Picovoice Documentation Issue: is there a discord server? #840

Closed tval2 closed 1 month ago

tval2 commented 1 month ago

What is the URL of the doc?

https://picovoice.ai/blog/javascript-voice-activity-detection/

What is the nature of the issue?

Right now I'm just trying to understand the differences between @picovoice/web-voice-processor @picovoice/cobra-web and @picovoice/cobra-node. Im working on a Next.js-style project and obviously don't want to expose my API key to the front end but I'm also streaming in live mic audio that I'd like to detect if someone is speaking in real time (basically have a green light flash when someone is speaking and a red light otherwise).

Figured Discord would be the best medium to discuss stuff like this quickly but I didn't see any way to interact with the picovoice community unfortunately

albho commented 1 month ago

@tval2 - Sorry, we don't have a Discord server, so GitHub issues are currently the best way to discuss issues.

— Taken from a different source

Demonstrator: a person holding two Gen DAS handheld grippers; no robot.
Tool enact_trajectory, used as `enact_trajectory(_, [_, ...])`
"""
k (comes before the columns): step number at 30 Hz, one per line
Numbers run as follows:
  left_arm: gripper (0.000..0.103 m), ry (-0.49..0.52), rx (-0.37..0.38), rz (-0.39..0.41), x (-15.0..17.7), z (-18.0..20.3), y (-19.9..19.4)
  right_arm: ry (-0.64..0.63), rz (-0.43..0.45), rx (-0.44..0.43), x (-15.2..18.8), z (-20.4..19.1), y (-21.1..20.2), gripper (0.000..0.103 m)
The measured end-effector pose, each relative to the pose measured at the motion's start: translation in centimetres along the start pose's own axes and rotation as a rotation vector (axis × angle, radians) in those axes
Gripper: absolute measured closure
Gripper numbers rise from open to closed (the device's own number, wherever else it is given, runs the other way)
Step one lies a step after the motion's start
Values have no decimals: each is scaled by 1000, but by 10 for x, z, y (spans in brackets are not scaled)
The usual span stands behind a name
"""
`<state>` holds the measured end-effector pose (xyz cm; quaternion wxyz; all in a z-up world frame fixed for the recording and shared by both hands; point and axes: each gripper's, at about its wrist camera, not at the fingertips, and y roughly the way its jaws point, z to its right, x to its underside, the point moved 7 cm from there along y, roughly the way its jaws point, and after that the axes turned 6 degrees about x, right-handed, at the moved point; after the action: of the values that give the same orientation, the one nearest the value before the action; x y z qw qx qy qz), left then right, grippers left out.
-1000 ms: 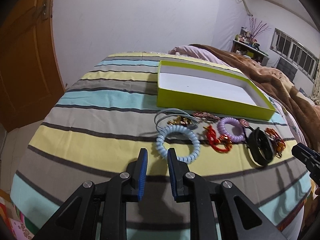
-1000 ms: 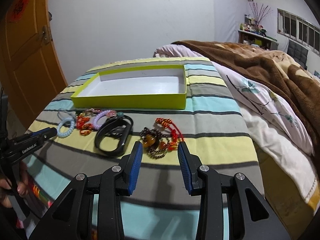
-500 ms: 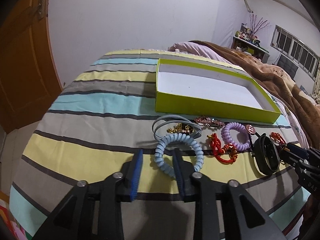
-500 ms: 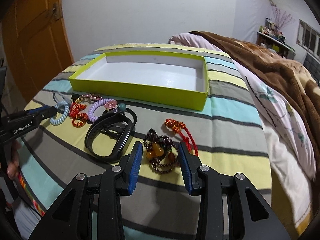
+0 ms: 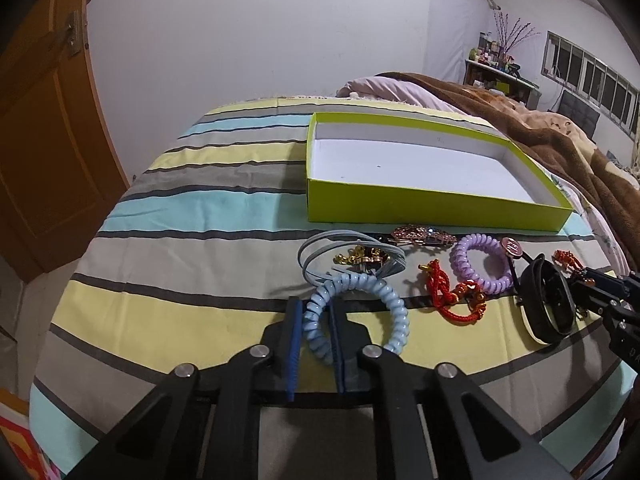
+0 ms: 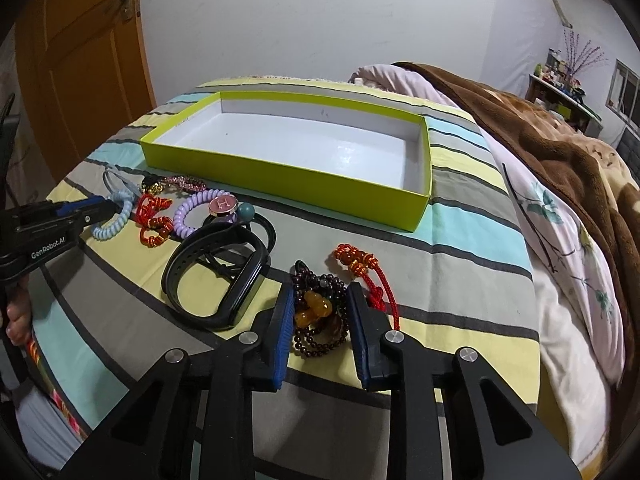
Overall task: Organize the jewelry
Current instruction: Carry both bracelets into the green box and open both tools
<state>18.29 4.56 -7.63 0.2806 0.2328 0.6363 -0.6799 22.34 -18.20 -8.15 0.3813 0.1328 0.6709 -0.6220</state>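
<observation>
A lime-green box [image 5: 420, 204] with a white inside lies on the striped bed; it also shows in the right wrist view [image 6: 280, 168]. Jewelry lies in a row in front of it. My left gripper [image 5: 314, 312] is open, its jaws straddling the near-left side of a light blue spiral hair tie [image 5: 360, 300]. My right gripper [image 6: 320, 304] is open, its jaws on either side of a dark bead bracelet with amber beads [image 6: 320, 312]. Beside it lie a red knotted cord [image 6: 368, 272] and a black wristband [image 6: 220, 276].
A purple spiral tie [image 5: 480, 264], a red cord charm [image 5: 452, 296], a grey band with gold charms [image 5: 352, 256] and a jewelled clip [image 5: 424, 236] lie between the grippers. A brown blanket [image 6: 560, 152] covers the bed's right side. An orange door [image 5: 40, 140] stands left.
Both grippers have moved forward and down. The left jaws now straddle the blue hair tie; the right jaws now flank the bead bracelet.
</observation>
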Motion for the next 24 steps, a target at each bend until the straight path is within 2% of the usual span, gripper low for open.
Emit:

To answer your question: web-voice-processor converts the microphone sampling rate to 16kHz and passes the audio to web engines such as cobra-web, which then takes the audio and returns a score between 0-1 that represents how likely each frame of audio contains human voice (vs. ambient noise, for example). cobra-node works in the same way but with node so it cannot be used directly with web-voice-processor - instead, it can be used with PvRecorder.

So unfortunately we don't have a good solution for your problem, since you would have to use cobra-web to achieve voice activity detection in the browser but would require your API key to be stored in the frontend, whereas using cobra-node in your case would require sending audio from the frontend to the backend.

Hopefully this at least clarifies how each of those packages are intended to work.

tval2 commented 1 month ago

@albho thanks for getting back! I'm still a bit lost, however.

Your answer above made it seem as if there's no way to build an app with picovoice that doesn't expose the API key. But I can't imagine that's the case as no developer wants to expose API keys.

Unless your saying that I should just stick with cobra-node and I should be fine; is that what you were implying? I figured I would just import cobra-node on the backend in a route.ts file and then stream audio chunks to it via a serverless fetch call from the frontend.

Let me know if i'm misinterpreting something here.

albho commented 1 month ago

Yes - to avoid putting your API key in the frontend, you can use cobra-node instead and stream audio to it from the frontend.

tval2 commented 1 month ago

@albho Okay great - that's what I thought. Just wanted to make sure I was using the right one given the two different tutorials in the docs. I had a different error I ran into earlier today but I put that on the Cobra repo since that's probably the more appropriate spot in case some else has the same issues.

https://github.com/Picovoice/cobra/issues/220